The three lines of defense model assumes that business units are identifying and managing the risks, risk and compliance managers are ensuring that the business units have effective controls and risk management processes, and internal auditors are providing an independent opinion to management and the board on the effectiveness of risk management and compliance activities.  This model assumes specialization and segregation of each of the lines of defense, and increasing objectivity from the first to the third lines.

This model leaves out the people closest to the risks.  The person with the best knowledge of a risk should be the person closest to the processes or the assets that create value for the organization.  This might be a front line employee, a business partner, or even a customer.  It’s rarely an auditor, a risk officer, or a business unit leader.  Enabling those people at the front lines to recognize risks, and to manage and mitigate them is critical to sustainable performance.

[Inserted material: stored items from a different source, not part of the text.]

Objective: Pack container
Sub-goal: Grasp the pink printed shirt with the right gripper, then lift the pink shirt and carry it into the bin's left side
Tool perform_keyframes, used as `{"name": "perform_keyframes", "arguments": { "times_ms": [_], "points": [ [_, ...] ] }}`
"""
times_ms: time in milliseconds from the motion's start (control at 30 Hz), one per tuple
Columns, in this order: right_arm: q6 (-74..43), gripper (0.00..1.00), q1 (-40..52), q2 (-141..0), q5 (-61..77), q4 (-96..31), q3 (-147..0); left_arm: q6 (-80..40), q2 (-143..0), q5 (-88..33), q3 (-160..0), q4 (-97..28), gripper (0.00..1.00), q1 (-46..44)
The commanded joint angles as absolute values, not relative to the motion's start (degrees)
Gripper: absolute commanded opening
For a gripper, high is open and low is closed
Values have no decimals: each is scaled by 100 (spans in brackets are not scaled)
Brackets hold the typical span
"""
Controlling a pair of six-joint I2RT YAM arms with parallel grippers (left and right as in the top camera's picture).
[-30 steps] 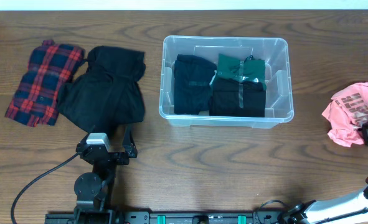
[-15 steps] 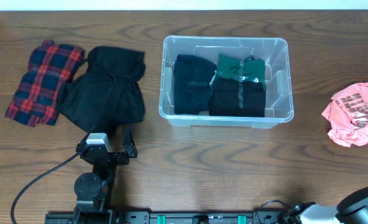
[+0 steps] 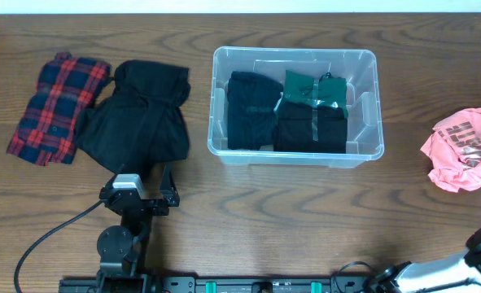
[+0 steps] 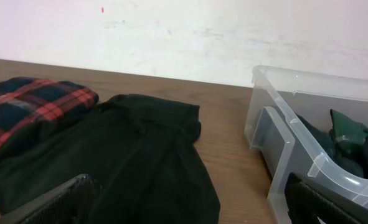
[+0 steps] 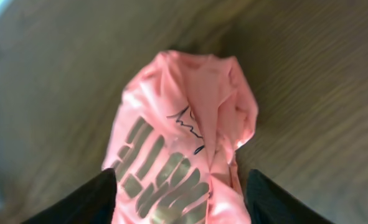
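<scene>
While the container (image 3: 248, 156) sits on the counter (image 3: 256, 232), midway along and toward the far edge, part-filled w/ folded black and green clothes (image 3: 309, 118), the step in hand looks like picking up the pink shirt (image 5: 177, 143) crumpled near the right edge. Right end effector (image 5: 180, 180) hangs over it w/ jaws apart, one finger each side of the bunched fabric, nothing clamped as far as the wrist view shows.

To do it well: drop straight down so both fingertips get low around the heap. Close on the thick ridge at the ctr, not a loose flap, else it'll prob. unfurl and drag. Lift high enough to clear the rim before crossing over. Set it on top of the stack & let go only once it rests.

Left end effector (image 4: 193, 208) is wide open and empty near the front edge, facing the black garment (image 3: 138, 122) and plaid shirt (image 3: 57, 106) toward the left edge. Those prob. go in after.
</scene>
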State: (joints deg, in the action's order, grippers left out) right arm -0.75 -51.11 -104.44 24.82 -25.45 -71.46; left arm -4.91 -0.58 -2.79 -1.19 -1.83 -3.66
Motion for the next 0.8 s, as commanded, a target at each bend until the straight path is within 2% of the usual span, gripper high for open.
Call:
{"name": "perform_keyframes", "arguments": {
  "times_ms": [0, 167, 467, 600, 633, 700, 767],
  "points": [
    [242, 66, -5037, -10868, 2471, -2554, -7120, -502, -23, -191, -23, -386, 98, -395],
    [220, 63, -5033, -11233, 1944, -2611, -7120, -502, -23, -191, -23, -386, 98, -395],
    [130, 59, -5011, -11747, 1973, -2615, -7118, -502, -23, -189, -23, -386, 98, -395],
    [10, 42, -4980, -11830, 2080, -2606, -7122, -502, -23, -191, -23, -386, 98, -395],
    [-60, 30, -4980, -11810, 2180, -2598, -7142, -502, -23, -191, -23, -386, 98, -395],
    [-84, 15, -4998, -11762, 2283, -2650, -7188, -502, -23, -191, -23, -386, 98, -395],
    [-84, 4, -5013, -11681, 2294, -2757, -7258, -502, -23, -191, -23, -386, 98, -395]
  ]
}}
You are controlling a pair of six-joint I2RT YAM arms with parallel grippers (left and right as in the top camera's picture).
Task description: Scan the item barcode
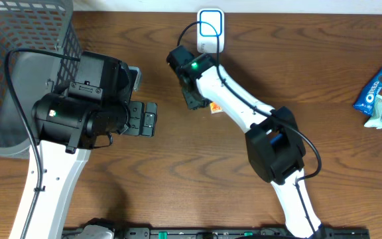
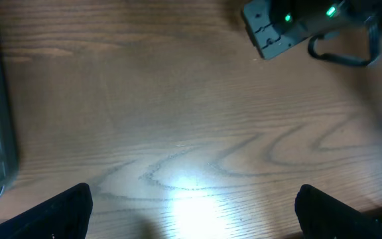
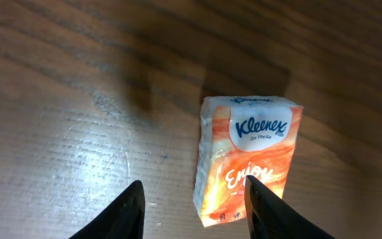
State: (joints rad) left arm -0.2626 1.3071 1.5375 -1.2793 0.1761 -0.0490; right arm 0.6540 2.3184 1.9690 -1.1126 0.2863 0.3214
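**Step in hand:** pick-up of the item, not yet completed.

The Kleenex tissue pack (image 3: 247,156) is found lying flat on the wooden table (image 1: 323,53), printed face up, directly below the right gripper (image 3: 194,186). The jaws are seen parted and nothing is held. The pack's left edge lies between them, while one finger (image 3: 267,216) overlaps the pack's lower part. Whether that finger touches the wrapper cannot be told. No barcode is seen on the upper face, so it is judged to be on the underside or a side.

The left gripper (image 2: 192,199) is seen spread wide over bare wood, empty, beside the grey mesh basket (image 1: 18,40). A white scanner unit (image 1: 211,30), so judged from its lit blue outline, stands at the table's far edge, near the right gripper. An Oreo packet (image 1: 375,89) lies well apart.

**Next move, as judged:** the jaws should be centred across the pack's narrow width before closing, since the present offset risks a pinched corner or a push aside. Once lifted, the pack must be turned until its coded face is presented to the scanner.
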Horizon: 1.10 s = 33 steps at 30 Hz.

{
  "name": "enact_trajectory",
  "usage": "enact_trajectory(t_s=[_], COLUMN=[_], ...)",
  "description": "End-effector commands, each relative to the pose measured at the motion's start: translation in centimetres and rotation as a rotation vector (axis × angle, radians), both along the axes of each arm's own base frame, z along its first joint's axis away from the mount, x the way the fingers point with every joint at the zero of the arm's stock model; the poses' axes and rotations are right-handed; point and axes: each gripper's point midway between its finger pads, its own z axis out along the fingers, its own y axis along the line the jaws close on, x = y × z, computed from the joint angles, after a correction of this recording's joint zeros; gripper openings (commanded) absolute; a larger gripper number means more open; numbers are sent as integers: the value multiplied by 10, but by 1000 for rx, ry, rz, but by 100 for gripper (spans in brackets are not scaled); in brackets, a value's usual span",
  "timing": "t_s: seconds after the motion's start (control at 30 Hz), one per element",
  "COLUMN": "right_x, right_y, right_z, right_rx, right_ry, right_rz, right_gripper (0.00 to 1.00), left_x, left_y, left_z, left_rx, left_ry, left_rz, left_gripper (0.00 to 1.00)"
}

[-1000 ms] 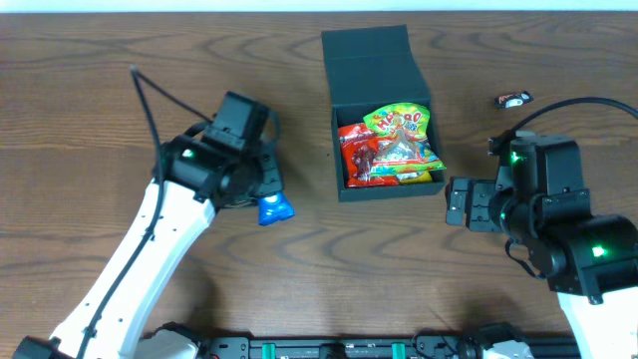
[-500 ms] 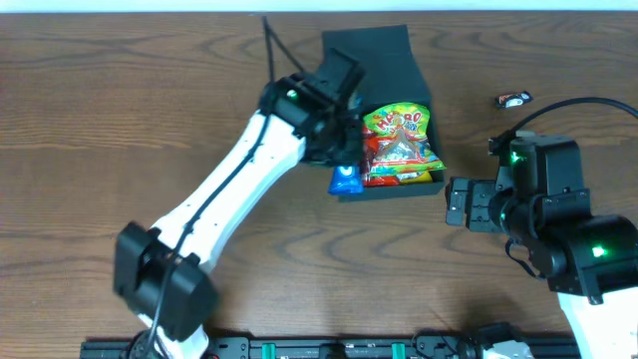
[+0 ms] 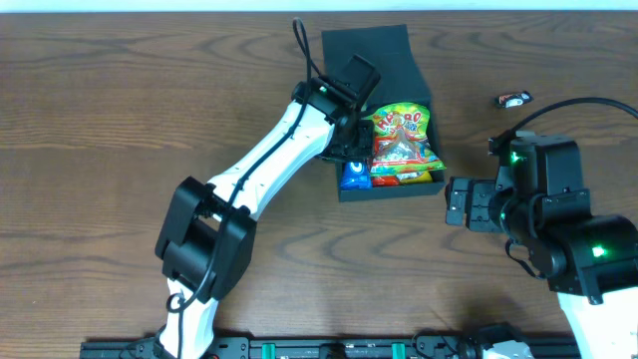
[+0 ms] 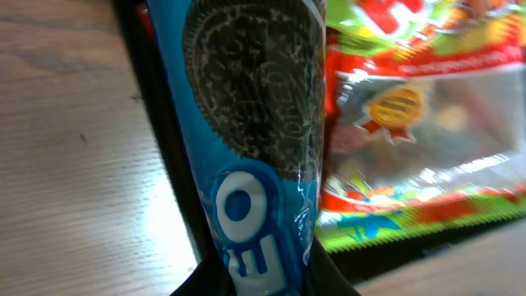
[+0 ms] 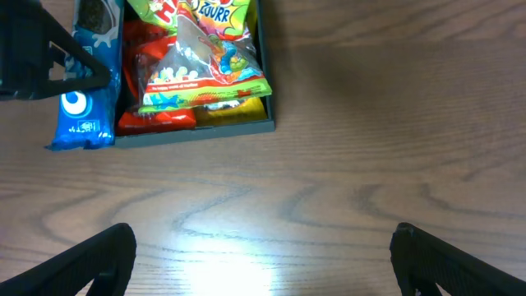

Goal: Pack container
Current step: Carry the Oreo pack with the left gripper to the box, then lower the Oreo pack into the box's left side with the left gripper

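Note:
The container [image 3: 367, 52] is a dark square box standing open, its flap lid folded back. Inside lie a green and red gummy packet [image 3: 404, 135] [image 4: 411, 123] [image 5: 201, 57] and red and yellow packets [image 5: 156, 123]. My left gripper [image 3: 349, 158] [image 4: 263, 284] is shut on a blue cookie packet [image 3: 352, 176] [image 4: 255, 148] [image 5: 82, 107]. It holds the packet over the box's left wall, near the front corner. My right gripper [image 3: 457, 203] [image 5: 263, 263] stands open over bare table to the right of the box, with nothing between its fingers.
A small dark wrapped sweet [image 3: 514, 99] lies on the wooden table at the back right. The left arm reaches diagonally from the front left up to the box. The right arm's body fills the front right corner.
The left arm has swung right and back, carrying the blue cookie packet from the table left of the box to the box's left front corner. The right arm has stayed still.

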Motion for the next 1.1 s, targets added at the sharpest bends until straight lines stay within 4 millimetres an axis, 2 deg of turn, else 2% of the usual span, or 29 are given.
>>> enact_trajectory(t_s=[0.0, 0.27, 0.5, 1.07], right_x=[0, 0, 0, 0], right_y=[1, 1, 1, 1], right_z=[1, 1, 0, 0], right_rx=[3, 3, 3, 3], right_ry=[-1, -1, -1, -1], right_rz=[-4, -4, -4, -4], right_gripper=[99, 99, 99, 99], left_x=[15, 25, 22, 18], left_y=[6, 4, 2, -7], left_z=[6, 5, -13, -13], left_rx=[31, 31, 53, 71], left_ry=[-58, -93, -59, -90], left_rz=[61, 83, 88, 65], left_gripper=[6, 6, 6, 6])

The three lines model is no doubt going to persist for a while, but already it is  being disintermediated aggressively.  Regulators are demanding more and more corporate data that enables them to independently evaluate risks and controls.  SEC chairwoman Mary Jo White attributes the record number of enforcement actions in 2014 to the innovative use of advanced data analytics technology.

Social media has also served as a check on companies.  As more corporate data is available to crowds of networked individuals, key influencers can mobilize a “social lobby” to respond to what they perceive as poor industry or corporate practices.  Armed with social technologies, the people formerly known as the customers (or the voters, citizens or constituents) become the new regulators.

Companies can learn from these big data and social lobby developments.  Crowd sourcing risk management can be used to tap into the collective intelligence of customers, partners, employees, or experts.  Data based risks and controls monitoring with advanced analytics can enable quicker identification of potential risk events or control failures, and discover risks that might fall between organizational and risk management silos.

Disintermediation is usually not complete.  iTunes has not replaced recording companies for instance, but it and other music industry cybermediaries have forced a huge shift in the recording industry’s business models.  We should expect cybermediaries to arise that offer GRC services that force a shift in the three lines of defense model;  even more revolutionary, imagine GRC cybermediaries that compete with regulators and statutory auditors.